Work to be completed: Output the whole listing exactly, with no pictures.

Supplied material:
***
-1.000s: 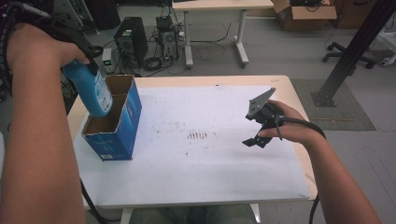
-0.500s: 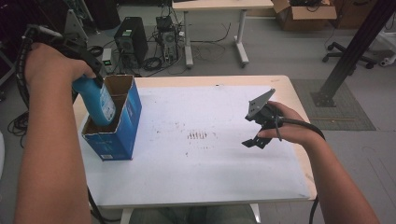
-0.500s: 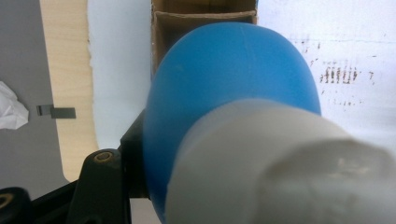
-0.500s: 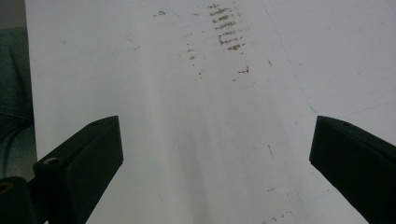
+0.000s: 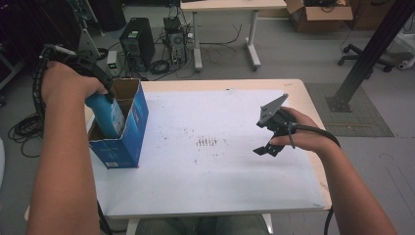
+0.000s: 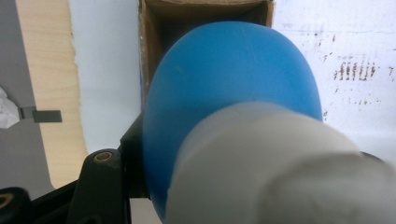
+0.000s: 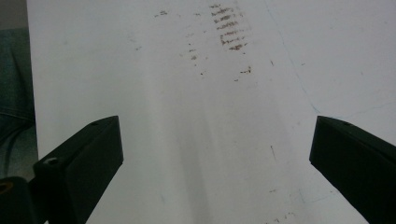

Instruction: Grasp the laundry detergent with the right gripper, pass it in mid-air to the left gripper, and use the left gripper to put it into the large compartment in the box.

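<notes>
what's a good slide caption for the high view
Left tool lowers a blue bottle into an open blue carton; right tool hovers open over the white table.

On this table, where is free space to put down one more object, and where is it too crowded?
Most of the white table top is bare. One free patch lies between the blue box and the right gripper, around the brown marks; another runs along the near edge. The crowded part is the left side, where the left gripper lowers the blue bottle into the box.
</notes>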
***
Response to the exercise:
-1.000s: 
-0.500s: 
-0.500s: 
-0.500s: 
+0.000s: 
+0.000s: 
+0.000s: 

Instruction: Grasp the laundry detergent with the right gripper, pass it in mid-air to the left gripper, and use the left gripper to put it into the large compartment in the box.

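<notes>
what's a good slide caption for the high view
Left tool lowers a blue bottle into an open blue carton; right tool hovers open over the white table.

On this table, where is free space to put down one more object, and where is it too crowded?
Most of the white table top is bare. One free patch lies between the blue box and the right gripper, around the brown marks; another runs along the near edge. The crowded part is the left side, where the left gripper lowers the blue bottle into the box.
</notes>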

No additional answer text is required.